Story number three:  This one is not as clear in my mind but I believe I have it right.  She and Omer owned the local propane company.  They purchased it 1955 (I wouldn't recall the year, it was in the obituary), but they did so with the help of an uncle who loaned them enough to make the initial purchase.  She said without that help, they would never have been able to make such a big investment.  I mention this because many people would not have shared that detail.  We tend to forget the people who helped us make it through life, don't we?  I could almost hear her saying "thank you" to that relative as she related this. 

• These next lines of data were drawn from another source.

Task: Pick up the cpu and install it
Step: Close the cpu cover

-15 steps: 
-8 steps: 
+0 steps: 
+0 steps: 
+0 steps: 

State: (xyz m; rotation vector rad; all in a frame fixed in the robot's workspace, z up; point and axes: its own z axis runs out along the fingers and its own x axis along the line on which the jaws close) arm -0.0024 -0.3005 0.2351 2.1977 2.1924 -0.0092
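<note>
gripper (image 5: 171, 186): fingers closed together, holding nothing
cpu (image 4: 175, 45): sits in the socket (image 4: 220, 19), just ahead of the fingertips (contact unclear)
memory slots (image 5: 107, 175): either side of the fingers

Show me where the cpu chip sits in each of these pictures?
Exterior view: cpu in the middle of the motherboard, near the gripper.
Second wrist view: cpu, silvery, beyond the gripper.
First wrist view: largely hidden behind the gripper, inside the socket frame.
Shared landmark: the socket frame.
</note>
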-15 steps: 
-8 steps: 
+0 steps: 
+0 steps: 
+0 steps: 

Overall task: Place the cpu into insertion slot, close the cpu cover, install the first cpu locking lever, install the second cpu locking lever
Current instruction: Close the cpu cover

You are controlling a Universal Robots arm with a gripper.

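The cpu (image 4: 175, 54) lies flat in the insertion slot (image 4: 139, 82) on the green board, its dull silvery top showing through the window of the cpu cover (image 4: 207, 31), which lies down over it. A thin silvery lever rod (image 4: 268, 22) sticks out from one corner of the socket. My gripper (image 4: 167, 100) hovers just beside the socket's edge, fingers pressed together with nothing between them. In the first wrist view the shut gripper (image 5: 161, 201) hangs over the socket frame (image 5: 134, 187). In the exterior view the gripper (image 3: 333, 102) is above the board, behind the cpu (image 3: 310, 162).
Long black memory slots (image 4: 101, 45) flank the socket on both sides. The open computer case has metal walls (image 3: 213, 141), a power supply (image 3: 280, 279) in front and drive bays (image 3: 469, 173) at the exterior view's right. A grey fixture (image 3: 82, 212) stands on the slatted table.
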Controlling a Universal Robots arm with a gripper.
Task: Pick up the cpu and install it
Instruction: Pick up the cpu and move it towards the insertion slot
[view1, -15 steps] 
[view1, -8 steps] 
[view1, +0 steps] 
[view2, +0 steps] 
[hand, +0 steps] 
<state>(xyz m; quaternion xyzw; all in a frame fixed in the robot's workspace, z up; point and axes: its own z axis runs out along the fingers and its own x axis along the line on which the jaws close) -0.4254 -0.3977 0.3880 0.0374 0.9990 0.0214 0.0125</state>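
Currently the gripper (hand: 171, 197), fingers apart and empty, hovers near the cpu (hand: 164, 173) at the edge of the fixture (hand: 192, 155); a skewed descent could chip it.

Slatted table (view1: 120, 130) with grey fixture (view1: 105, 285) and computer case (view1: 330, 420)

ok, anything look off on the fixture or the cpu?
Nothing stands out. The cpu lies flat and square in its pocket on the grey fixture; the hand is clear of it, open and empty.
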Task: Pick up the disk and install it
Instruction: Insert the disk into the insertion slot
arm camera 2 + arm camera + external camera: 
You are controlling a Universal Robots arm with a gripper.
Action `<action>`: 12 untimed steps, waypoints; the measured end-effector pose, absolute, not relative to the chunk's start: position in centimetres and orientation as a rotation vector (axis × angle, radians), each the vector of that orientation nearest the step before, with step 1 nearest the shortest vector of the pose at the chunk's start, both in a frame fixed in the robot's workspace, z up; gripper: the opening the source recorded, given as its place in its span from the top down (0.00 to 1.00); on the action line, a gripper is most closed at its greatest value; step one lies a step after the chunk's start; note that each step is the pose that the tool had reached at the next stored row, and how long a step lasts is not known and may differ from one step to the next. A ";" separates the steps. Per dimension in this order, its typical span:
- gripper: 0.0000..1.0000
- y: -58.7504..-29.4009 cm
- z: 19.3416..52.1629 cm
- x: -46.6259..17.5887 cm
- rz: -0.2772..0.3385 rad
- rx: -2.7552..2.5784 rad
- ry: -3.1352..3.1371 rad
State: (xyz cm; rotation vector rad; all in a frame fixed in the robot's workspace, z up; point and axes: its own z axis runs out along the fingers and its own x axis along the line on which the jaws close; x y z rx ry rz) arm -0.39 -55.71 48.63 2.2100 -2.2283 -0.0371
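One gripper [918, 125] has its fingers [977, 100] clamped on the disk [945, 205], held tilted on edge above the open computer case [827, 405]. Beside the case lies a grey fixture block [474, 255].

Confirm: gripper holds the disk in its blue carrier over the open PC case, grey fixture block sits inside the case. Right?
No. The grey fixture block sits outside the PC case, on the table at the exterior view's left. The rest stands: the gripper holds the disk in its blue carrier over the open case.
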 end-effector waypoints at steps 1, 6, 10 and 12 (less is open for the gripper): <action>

Other than what you read here, I had few dealings with Dorothy.  And yet, she made a big impression on me, and she managed to do all of that in about half-an-hour of story-telling.

Some time later, Dorothy called me on the phone.  A granddaughter had died from a congenital condition.  She had searched diligently for some poem that might be fitting for the girl's funeral, but none of the ones she found were really appropriate.  Knowing I wrote poems sometimes, she asked if I could write one for her grandchild.  I have no copy of the poem these days, so I can't share it with my readers; but when I called Dorothy and read the first draft to her, she tearfully thanked me and said it was what she had in mind.  I had Cliff take me by the funeral home, because now I felt connected to this child.  The poem was right there beside the casket, framed.


You see, there are people you can connect with even though you don't socialize or hang out with them.  I loved this lady simply because she chose to share a few stories that gave me a peek into her heart.  And what a heart it was!